Have you ever heard a white jazz musician say that they're trying not to be estranged from their white audience, as Mitchell does? Or that they're struggling to represent their roots while expanding upon them? If they do point to roots, it will be to things that are external to (Italian, Jewish or some other immigrant descent) or transgressive of (free jazz, punk, hip hop) the mainstream.

I doubt that any would say something equivalent to Roberts's declaration that "My 'blackness' if you will, and my conciousness of it is at the core of every creative step that I make." Because "whiteness" is generally reduced to either white power rhetoric or a bad joke, all remains is a euphemism: "life experience." For example, Ethan Iverson uses the term in his interview with Stanley Crouch to justify The Bad Plus (Ethan, I hasten to add, is also willing to go beyond the euphemism). Because of the different cultural weights of "blackness" and "life experience," rifts and avant-gardism once more come to seem more inherent in white musicians, while the black community is "absorbed in neo-bop conservatism," to quote "Echos d'un jazz libre d'Amérique" again.

Perhaps making the debate less Americanocentric could help to illuminate what is actually going on, in a couple of ways. First, setting black American jazz in a wider African and African diaspora context could show how the ways West Africans like Lionel Loueke and Hervé Samb, or Guadeloupeans like Franck Nicolas and Christian Laviso are appropriating jazz relate to what black Americans are doing or not doing.

Second, rather than focus again and again on the ever-tense Europe/America fault-line, how about discussing the ways in which Europe and Africa interact musically? The South Africa-London axis is perhaps the most known in avant-jazz circles, but much of Europe (well, at least the major colonial powers) maintains strong links with Africa, both positive and negative. For example, Belgium remains a choice destination for Congolese, influencing Belgian musicians. Players such as Pierre Van Dormael and Fabrizio Cassol remain profoundly impacted by the time they spent in Senegal and with the Aka pygmies, respectively. The best-selling series of albums by the French Sclavis/Texier/Romano trio, is the result of their own African trip. In taking this different view of the problems of tradition, culture and integration, perhaps a fuller image can emerge.

One of Greg Tate's questions, perhaps the most important, remains: why does it matter? why should we care that young black Americans might be disappearing from avant-jazz? After all, "Miles, Weather Report, Anthony Braxton, Art Ensemble of Chicago... [have] been picked up by everybody else working in music, whether its in hip hop or Norwegian jazz," jazz may well no longer have an avant-garde anyway and black American creativity is being expressed in other forms of music.
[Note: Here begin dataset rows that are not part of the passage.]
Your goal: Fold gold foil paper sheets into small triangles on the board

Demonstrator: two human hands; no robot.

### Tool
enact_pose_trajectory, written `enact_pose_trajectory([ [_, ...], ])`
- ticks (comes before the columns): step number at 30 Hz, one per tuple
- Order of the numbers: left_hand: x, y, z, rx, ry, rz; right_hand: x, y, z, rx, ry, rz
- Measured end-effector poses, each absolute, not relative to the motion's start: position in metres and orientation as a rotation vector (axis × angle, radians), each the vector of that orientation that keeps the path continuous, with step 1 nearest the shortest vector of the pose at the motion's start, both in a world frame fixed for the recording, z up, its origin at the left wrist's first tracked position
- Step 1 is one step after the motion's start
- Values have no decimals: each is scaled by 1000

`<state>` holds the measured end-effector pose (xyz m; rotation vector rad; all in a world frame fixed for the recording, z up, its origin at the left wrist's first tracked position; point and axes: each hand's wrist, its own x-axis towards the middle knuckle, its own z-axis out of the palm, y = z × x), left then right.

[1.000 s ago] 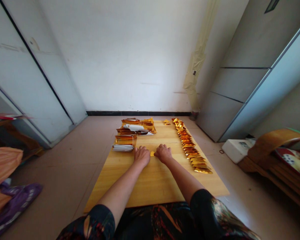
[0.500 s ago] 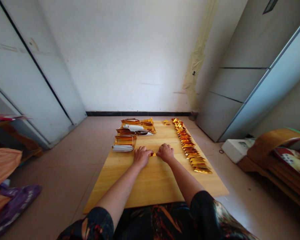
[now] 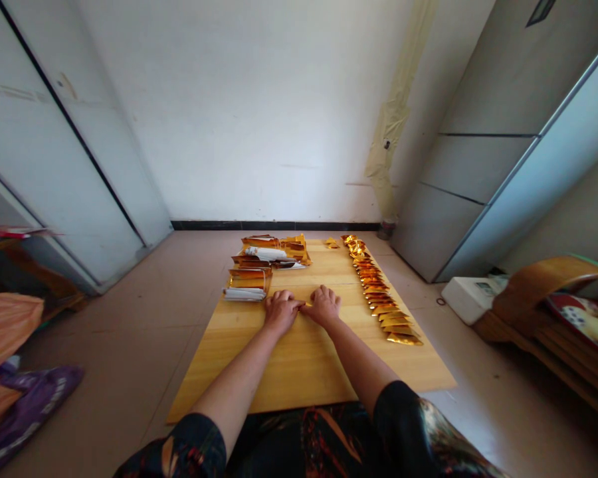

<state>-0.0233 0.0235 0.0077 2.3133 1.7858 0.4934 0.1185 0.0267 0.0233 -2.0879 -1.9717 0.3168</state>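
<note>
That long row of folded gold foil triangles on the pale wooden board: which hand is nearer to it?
The right hand is nearer, resting left of the gold foil row. The left hand lies farther left.

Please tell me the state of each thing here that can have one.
Small gold foil piece: mostly hidden between hands
Left hand: palm down, fingers at the foil
Right hand: palm down, fingers at the foil
Row of folded gold foil triangles: overlapping, lying in a line
Pale wooden board: flat on floor

Gold foil piece (image 3: pixel 307 305) mostly hidden between left hand (image 3: pixel 281 312) and right hand (image 3: pixel 323 307), its shape unclear; purple bag (image 3: pixel 30 405) cut off at left edge.
</note>
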Motion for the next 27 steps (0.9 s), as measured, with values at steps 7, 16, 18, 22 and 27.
enact_pose_trajectory([
  [7, -24, 24, 4, 2330, 1761, 507, 116, 27, 28, -2133, -1939, 351],
  [16, -25, 26, 5, 2277, 1784, 449, 125, 31, 30, -2138, -1903, 437],
  [18, -25, 26, 6, 2263, 1782, 434, 128, 33, 29, -2153, -1882, 447],
  [22, -26, 27, 6, 2250, 1782, 412, 138, 38, 26, -2172, -1833, 434],
  [27, -26, 27, 5, 2235, 1798, 399, 147, 42, 22, -2196, -1793, 419],
])
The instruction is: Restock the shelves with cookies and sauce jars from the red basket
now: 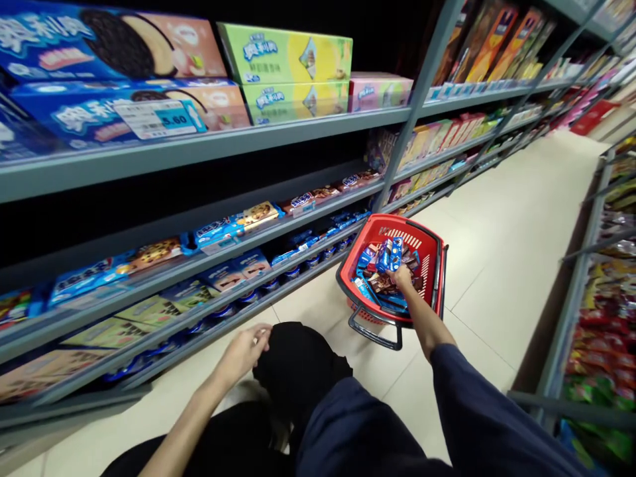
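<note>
My right hand [401,275] reaches into a red shopping basket [437,248] on the floor, its fingers closed on a blue biscuit box [389,254]. Under and around that box lies a heap of blue, brown and red snack packets [392,285]. The basket's black handle [376,338] is folded down on the near side. My left hand [251,348] is beside my black-clad knee [298,351], fingers curled loosely, with nothing visible in them. The nearest goods to it are on the low shelves to the left.
Grey shelves [199,156] run along the left, carrying blue biscuit boxes [114,43], green boxes [293,56] and blue cookie packets [94,275]. A price tag [161,119] hangs on the upper edge. Bagged snacks [603,331] fill a rack at right. Pale tiled floor [501,245] lies between.
</note>
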Demonstrator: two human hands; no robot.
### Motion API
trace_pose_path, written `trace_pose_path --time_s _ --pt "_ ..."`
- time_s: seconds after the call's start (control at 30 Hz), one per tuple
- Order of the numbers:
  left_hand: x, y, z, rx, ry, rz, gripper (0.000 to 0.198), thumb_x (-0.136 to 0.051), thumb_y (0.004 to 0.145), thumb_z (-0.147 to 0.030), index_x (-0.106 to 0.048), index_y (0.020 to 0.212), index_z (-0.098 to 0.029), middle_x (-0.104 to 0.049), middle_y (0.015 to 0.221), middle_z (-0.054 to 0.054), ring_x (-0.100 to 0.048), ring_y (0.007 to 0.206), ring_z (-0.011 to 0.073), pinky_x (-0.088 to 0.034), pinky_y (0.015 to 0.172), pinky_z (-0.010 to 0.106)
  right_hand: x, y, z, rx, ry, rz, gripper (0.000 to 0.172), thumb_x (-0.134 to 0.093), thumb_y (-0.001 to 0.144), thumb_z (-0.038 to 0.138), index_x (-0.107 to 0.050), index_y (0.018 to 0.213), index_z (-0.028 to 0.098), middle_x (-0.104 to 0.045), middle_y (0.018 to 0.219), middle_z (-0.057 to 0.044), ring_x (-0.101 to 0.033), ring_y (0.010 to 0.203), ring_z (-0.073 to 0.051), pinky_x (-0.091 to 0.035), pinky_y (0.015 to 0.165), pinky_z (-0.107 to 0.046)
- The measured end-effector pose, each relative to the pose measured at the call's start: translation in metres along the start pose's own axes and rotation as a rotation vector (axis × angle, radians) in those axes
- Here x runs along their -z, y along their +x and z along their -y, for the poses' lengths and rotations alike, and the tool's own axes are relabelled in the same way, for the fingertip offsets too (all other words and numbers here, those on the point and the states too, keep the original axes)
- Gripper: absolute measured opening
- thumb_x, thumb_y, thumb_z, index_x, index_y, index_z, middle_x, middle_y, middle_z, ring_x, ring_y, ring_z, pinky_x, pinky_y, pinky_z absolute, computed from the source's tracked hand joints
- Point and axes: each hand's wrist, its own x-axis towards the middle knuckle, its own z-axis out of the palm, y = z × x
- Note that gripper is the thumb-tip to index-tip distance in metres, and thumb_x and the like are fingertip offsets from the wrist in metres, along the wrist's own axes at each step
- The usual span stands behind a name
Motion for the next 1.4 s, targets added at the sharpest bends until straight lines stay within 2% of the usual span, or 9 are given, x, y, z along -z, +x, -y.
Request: trace_pose_path --time_s 0.17,0.37,0.47,0.6,0.77,0.9,1.0,1.1,1.4 --pt "-0.034 -0.006 0.002 -0.118 0.059 -0.014 0.045 -0.046 0.098 -0.049 -0.073 0.118 -0.019 -0.074 0.08 0.005 -0.072 0.065 0.0221 -0.057 0.066 0.032 0.025 -0.045 0.014 0.057 0.311 -0.009 0.05 -0.075 0.089 0.049 -0.072 0.109 0.004 -0.074 0.12 -0.025 -0.069 0.126 -0.034 -0.061 0.102 -0.041" --pt "-0.056 0.009 -0.091 -0.637 0.22 -0.187 0.066 -0.063 0.097 -0.038 -0.046 0.159 -0.023 -0.054 0.159 0.016 -0.057 0.145 0.0299 -0.051 0.119 0.046 0.011 -0.161 -0.009 0.165 1.07 0.393 0.052 -0.086 0.068 0.065 -0.073 0.089 0.019 -0.079 0.106 -0.009 -0.078 0.104 -0.028 -0.068 0.095 -0.04" --pt "-0.067 0.026 -0.119 -0.892 0.447 -0.212 0.096 -0.071 0.094 -0.048 -0.02 0.17 -0.017 -0.034 0.17 0.022 -0.036 0.158 0.0348 -0.042 0.126 0.053 -0.009 -0.218 -0.009 0.157 1.06 0.523 0.047 -0.091 0.066 0.058 -0.078 0.088 0.019 -0.081 0.101 -0.009 -0.08 0.097 -0.029 -0.069 0.091 -0.042" --pt "-0.072 0.038 -0.112 -0.989 0.56 -0.315 0.09 -0.063 0.096 -0.062 -0.029 0.166 -0.018 -0.042 0.166 0.021 -0.041 0.155 0.0377 -0.044 0.125 0.055 -0.018 -0.262 0.021 0.269 0.86 0.592 0.054 -0.092 0.062 0.062 -0.082 0.092 0.019 -0.082 0.097 -0.011 -0.08 0.097 -0.034 -0.069 0.087 -0.044" --pt "-0.028 0.033 -0.103 -1.018 0.476 -0.437 0.074 -0.064 0.1 -0.039 -0.032 0.164 -0.019 -0.046 0.163 0.024 -0.044 0.153 0.0393 -0.047 0.121 0.058 0.002 -0.284 0.059 0.49 0.761 0.614 0.055 -0.084 0.077 0.062 -0.083 0.112 0.021 -0.079 0.12 -0.012 -0.073 0.12 -0.037 -0.059 0.109 -0.053" --pt "0.032 0.016 -0.115 -1.004 -0.025 -0.48 0.07 -0.071 0.096 -0.027 -0.039 0.158 -0.029 -0.055 0.158 0.017 -0.056 0.145 0.0307 -0.05 0.12 0.048 0.027 -0.289 0.084 0.746 0.651 0.723 0.051 -0.068 0.095 0.058 -0.072 0.137 0.029 -0.071 0.141 -0.009 -0.069 0.128 -0.031 -0.054 0.115 -0.05" --pt "0.062 0.001 -0.119 -0.742 -0.555 -0.601 0.068 -0.083 0.087 -0.035 -0.05 0.146 -0.03 -0.058 0.155 0.013 -0.06 0.141 0.0302 -0.052 0.117 0.045 0.037 -0.283 0.104 0.865 0.707 0.437 0.052 -0.068 0.097 0.05 -0.063 0.147 0.034 -0.064 0.149 -0.007 -0.063 0.136 -0.027 -0.048 0.121 -0.047" --pt "0.076 -0.006 -0.114 -0.627 -0.932 -0.659 0.067 -0.086 0.083 -0.04 -0.057 0.142 -0.026 -0.066 0.144 0.012 -0.067 0.13 0.0281 -0.057 0.109 0.039 0.039 -0.274 0.123 0.839 0.809 0.193 0.055 -0.067 0.098 0.049 -0.059 0.15 0.033 -0.061 0.153 -0.007 -0.058 0.142 -0.026 -0.043 0.126 -0.047" --pt "0.085 -0.008 -0.101 -0.501 -1.179 -0.54 0.083 -0.091 0.071 -0.049 -0.053 0.141 -0.027 -0.071 0.132 0.01 -0.072 0.115 0.0243 -0.058 0.101 0.037 0.023 -0.277 0.147 0.868 0.895 0.478 0.058 -0.068 0.097 0.052 -0.06 0.149 0.028 -0.064 0.15 -0.007 -0.064 0.137 -0.027 -0.05 0.121 -0.045"
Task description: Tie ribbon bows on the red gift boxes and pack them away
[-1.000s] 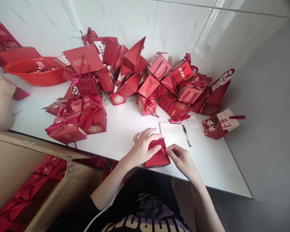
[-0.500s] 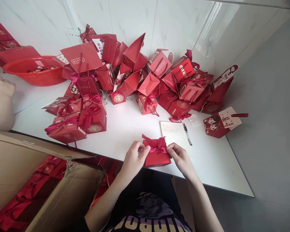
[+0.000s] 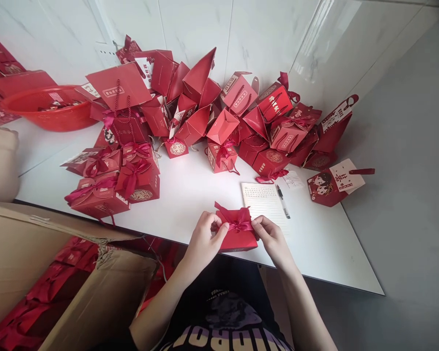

I care because the forms of music that I am most attracted to, popular or arty, old or new, come from black American culture. There's a feeling, I should say a range of feelings, there that's not found anywhere else, no matter how deeply ingrained the music has become in music around the world. To pick on the same example, could Coin Coin have emerged from anywhere else? Since jazz is my favourite kind of music, I'd like for it to continue participating in that culture and those feelings, and not only in an old-fashioned way, hence the need for an avant-garde approach.

[1] Take a look at the photo spread in this Vanity Fair article from the time of Blue Note's '80s relaunch. The difference between those who make music and those who make money is starkly laid out. Did it really take hip-hop to change the picture?